Description of the task | Each record should be retyped word for word.
[[ Input for this task, beginning ]]
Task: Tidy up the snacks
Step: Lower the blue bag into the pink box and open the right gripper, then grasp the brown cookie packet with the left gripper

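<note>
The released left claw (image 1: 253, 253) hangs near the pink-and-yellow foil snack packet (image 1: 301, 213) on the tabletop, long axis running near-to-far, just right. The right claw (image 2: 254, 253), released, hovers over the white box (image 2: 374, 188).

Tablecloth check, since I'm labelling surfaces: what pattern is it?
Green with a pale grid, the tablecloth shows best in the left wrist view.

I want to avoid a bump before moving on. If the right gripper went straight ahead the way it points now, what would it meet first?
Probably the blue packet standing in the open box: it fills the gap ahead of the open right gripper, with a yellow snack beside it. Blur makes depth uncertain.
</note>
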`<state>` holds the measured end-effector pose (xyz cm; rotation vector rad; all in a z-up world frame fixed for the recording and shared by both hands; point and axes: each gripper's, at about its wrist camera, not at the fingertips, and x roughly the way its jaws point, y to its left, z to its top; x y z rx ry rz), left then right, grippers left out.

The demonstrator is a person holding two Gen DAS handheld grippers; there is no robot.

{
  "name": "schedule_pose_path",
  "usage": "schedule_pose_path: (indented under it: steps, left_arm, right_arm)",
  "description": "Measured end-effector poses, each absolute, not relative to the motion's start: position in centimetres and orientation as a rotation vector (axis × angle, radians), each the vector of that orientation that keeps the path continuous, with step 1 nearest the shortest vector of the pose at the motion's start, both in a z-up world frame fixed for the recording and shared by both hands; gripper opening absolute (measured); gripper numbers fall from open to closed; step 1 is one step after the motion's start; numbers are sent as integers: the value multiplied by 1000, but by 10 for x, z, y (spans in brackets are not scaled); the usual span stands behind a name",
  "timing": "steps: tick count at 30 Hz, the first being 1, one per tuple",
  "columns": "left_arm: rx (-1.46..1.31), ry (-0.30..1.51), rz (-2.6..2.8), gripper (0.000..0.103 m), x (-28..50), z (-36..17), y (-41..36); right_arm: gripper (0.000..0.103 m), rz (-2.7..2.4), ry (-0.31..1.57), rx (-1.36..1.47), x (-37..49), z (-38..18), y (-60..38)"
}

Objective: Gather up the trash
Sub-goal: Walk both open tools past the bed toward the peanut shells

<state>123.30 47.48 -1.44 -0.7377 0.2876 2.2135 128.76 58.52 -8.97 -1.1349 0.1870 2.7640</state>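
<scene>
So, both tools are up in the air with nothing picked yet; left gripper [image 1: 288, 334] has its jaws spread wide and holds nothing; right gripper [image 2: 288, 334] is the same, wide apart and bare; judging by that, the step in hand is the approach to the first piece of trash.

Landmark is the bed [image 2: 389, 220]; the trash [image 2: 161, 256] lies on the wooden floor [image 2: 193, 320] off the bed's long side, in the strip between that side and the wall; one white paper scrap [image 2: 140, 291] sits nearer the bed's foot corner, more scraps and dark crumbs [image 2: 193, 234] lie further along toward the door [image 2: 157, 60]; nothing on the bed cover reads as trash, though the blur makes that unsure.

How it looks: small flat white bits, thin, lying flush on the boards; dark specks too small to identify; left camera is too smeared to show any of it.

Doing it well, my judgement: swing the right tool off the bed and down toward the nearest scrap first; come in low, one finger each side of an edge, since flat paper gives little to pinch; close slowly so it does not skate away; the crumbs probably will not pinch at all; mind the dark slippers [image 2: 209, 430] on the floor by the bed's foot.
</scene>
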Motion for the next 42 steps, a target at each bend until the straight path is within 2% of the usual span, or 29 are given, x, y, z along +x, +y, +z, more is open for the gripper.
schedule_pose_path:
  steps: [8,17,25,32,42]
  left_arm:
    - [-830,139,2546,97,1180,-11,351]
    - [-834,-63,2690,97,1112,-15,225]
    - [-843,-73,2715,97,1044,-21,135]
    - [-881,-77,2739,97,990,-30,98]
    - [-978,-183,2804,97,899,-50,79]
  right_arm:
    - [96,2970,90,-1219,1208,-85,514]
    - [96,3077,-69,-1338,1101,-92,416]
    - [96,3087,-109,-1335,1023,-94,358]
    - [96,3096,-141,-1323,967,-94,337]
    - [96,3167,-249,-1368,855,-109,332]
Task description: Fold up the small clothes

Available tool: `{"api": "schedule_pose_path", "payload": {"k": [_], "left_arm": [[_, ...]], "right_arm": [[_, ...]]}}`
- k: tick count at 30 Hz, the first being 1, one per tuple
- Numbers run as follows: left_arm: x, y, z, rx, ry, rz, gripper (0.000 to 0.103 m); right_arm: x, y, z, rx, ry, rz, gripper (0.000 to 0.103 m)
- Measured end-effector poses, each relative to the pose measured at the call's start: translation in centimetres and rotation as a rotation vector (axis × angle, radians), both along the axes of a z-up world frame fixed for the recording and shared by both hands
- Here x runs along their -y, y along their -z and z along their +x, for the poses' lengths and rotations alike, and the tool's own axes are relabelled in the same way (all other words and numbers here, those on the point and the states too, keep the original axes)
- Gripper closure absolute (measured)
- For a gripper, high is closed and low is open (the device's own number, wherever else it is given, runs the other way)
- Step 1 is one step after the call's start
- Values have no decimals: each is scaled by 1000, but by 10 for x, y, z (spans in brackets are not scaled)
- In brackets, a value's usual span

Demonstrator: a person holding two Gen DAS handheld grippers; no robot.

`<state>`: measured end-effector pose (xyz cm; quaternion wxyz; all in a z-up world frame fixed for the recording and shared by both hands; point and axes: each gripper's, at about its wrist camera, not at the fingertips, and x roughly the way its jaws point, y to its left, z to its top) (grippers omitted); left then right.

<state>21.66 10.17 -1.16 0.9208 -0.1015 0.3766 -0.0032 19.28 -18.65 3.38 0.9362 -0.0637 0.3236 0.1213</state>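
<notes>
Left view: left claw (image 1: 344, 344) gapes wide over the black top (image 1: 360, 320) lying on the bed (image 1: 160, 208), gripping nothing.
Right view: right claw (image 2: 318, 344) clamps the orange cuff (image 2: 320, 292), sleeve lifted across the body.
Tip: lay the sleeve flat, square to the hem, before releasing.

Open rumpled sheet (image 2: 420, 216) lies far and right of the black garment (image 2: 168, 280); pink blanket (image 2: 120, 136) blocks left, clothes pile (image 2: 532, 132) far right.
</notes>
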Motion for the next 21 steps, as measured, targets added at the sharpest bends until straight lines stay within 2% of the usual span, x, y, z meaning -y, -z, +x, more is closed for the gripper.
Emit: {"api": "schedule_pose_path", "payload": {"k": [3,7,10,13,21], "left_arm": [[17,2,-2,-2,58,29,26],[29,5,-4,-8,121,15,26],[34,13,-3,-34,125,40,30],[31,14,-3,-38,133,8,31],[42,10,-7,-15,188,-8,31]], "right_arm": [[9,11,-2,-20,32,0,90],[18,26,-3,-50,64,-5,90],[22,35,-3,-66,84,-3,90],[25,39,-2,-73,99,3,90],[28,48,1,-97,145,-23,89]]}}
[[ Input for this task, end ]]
Exercise output |
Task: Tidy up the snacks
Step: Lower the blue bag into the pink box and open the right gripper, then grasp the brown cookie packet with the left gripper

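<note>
The released left claw (image 1: 253, 253) hangs near the pink-and-yellow foil snack packet (image 1: 301, 213) on the tabletop, long axis running near-to-far, just right. The right claw (image 2: 254, 253), released, hovers over the white box (image 2: 374, 188).

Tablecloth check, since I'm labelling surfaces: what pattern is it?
Green with a pale grid, the tablecloth shows best in the left wrist view.

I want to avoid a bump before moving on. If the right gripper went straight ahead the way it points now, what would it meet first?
Probably the blue packet standing in the open box: it fills the gap ahead of the open right gripper, with a yellow snack beside it. Blur makes depth uncertain.
</note>
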`<state>` holds the measured end-effector pose (xyz cm; rotation vector rad; all in a z-up world frame fixed for the recording and shared by both hands; point and axes: each gripper's, at about its wrist camera, not at the fingertips, and x roughly the way its jaws point, y to its left, z to its top; x y z rx ry rz), left then right, grippers left out.

The demonstrator is a person holding two Gen DAS handheld grippers; there is no robot.

{
  "name": "schedule_pose_path",
  "usage": "schedule_pose_path: (indented under it: steps, left_arm, right_arm)",
  "description": "Measured end-effector poses, each absolute, not relative to the motion's start: position in centimetres and orientation as a rotation vector (axis × angle, radians), each the vector of that orientation that keeps the path continuous, with step 1 nearest the shortest vector of the pose at the motion's start, both in a z-up world frame fixed for the recording and shared by both hands; gripper opening absolute (measured); gripper numbers fall from open to closed; step 1 is one step after the motion's start; numbers are sent as integers: the value multiplied by 1000, but by 10 for x, z, y (spans in brackets are not scaled); the usual span stands behind a name",
  "timing": "steps: tick count at 30 Hz, the first being 1, one per tuple",
  "columns": "left_arm: rx (-1.46..1.31), ry (-0.30..1.51), rz (-2.6..2.8), gripper (0.000..0.103 m), x (-28..50), z (-36..17), y (-41..36); right_arm: gripper (0.000..0.103 m), rz (-2.7..2.4), ry (-0.31..1.57), rx (-1.36..1.47), x (-37..49), z (-38..18), y (-60..38)"
}

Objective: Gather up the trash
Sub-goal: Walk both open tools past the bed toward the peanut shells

<state>123.30 47.48 -1.44 -0.7377 0.2876 2.2135 128.76 58.52 -8.97 -1.1349 0.1870 2.7640</state>
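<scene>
So, both tools are up in the air with nothing picked yet; left gripper [image 1: 288, 334] has its jaws spread wide and holds nothing; right gripper [image 2: 288, 334] is the same, wide apart and bare; judging by that, the step in hand is the approach to the first piece of trash.

Landmark is the bed [image 2: 389, 220]; the trash [image 2: 161, 256] lies on the wooden floor [image 2: 193, 320] off the bed's long side, in the strip between that side and the wall; one white paper scrap [image 2: 140, 291] sits nearer the bed's foot corner, more scraps and dark crumbs [image 2: 193, 234] lie further along toward the door [image 2: 157, 60]; nothing on the bed cover reads as trash, though the blur makes that unsure.

How it looks: small flat white bits, thin, lying flush on the boards; dark specks too small to identify; left camera is too smeared to show any of it.

Doing it well, my judgement: swing the right tool off the bed and down toward the nearest scrap first; come in low, one finger each side of an edge, since flat paper gives little to pinch; close slowly so it does not skate away; the crumbs probably will not pinch at all; mind the dark slippers [image 2: 209, 430] on the floor by the bed's foot.
</scene>
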Motion for the next 42 steps, a target at each bend until the straight path is within 2% of the usual span, or 29 are given, x, y, z along +x, +y, +z, more is open for the gripper.
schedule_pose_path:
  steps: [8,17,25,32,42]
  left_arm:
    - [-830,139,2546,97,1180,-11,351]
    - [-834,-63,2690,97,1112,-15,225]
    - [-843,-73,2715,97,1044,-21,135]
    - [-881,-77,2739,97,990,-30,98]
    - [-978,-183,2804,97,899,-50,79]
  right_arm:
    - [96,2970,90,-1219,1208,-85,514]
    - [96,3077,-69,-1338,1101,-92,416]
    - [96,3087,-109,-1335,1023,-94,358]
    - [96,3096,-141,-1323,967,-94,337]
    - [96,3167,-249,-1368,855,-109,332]
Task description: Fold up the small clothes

Available tool: `{"api": "schedule_pose_path", "payload": {"k": [_], "left_arm": [[_, ...]], "right_arm": [[_, ...]]}}`
- k: tick count at 30 Hz, the first being 1, one per tuple
- Numbers run as follows: left_arm: x, y, z, rx, ry, rz, gripper (0.000 to 0.103 m); right_arm: x, y, z, rx, ry, rz, gripper (0.000 to 0.103 m)
- Measured end-effector poses, each relative to the pose measured at the call's start: translation in centimetres and rotation as a rotation vector (axis × angle, radians), both along the axes of a z-up world frame fixed for the recording and shared by both hands
- Here x runs along their -y, y along their -z and z along their +x, for the poses' lengths and rotations alike, and the tool's own axes are relabelled in the same way (all other words and numbers here, those on the point and the states too, keep the original axes)
- Gripper closure absolute (measured)
- For a gripper, high is closed and low is open (the device's own number, wherever else it is given, runs the other way)
- Step 1 is one step after the call's start
- Values have no decimals: each is scaled by 1000, but by 10 for x, y, z (spans in brackets are not scaled)
- In brackets, a value's usual span

Demonstrator: a person holding two Gen DAS handheld grippers; no robot.

`<state>`: measured end-effector pose (xyz cm; quaternion wxyz; all in a z-up world frame fixed for the recording and shared by both hands; point and axes: each gripper's, at about its wrist camera, not at the fingertips, and x roughly the way its jaws point, y to its left, z to its top) (grippers omitted); left then right.

<state>21.66 10.17 -1.16 0.9208 -0.1015 0.3766 -0.0032 19.28 -18.65 3.38 0.9362 -0.0637 0.3236 0.1213</state>
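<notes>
Left view: left claw (image 1: 344, 344) gapes wide over the black top (image 1: 360, 320) lying on the bed (image 1: 160, 208), gripping nothing.
Right view: right claw (image 2: 318, 344) clamps the orange cuff (image 2: 320, 292), sleeve lifted across the body.
Tip: lay the sleeve flat, square to the hem, before releasing.

Open rumpled sheet (image 2: 420, 216) lies far and right of the black garment (image 2: 168, 280); pink blanket (image 2: 120, 136) blocks left, clothes pile (image 2: 532, 132) far right.
</notes>
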Motion for the next 21 steps, as measured, targets added at the sharpest bends until straight lines stay within 2% of the usual span, x, y, z meaning -y, -z, +x, more is closed for the gripper.
Emit: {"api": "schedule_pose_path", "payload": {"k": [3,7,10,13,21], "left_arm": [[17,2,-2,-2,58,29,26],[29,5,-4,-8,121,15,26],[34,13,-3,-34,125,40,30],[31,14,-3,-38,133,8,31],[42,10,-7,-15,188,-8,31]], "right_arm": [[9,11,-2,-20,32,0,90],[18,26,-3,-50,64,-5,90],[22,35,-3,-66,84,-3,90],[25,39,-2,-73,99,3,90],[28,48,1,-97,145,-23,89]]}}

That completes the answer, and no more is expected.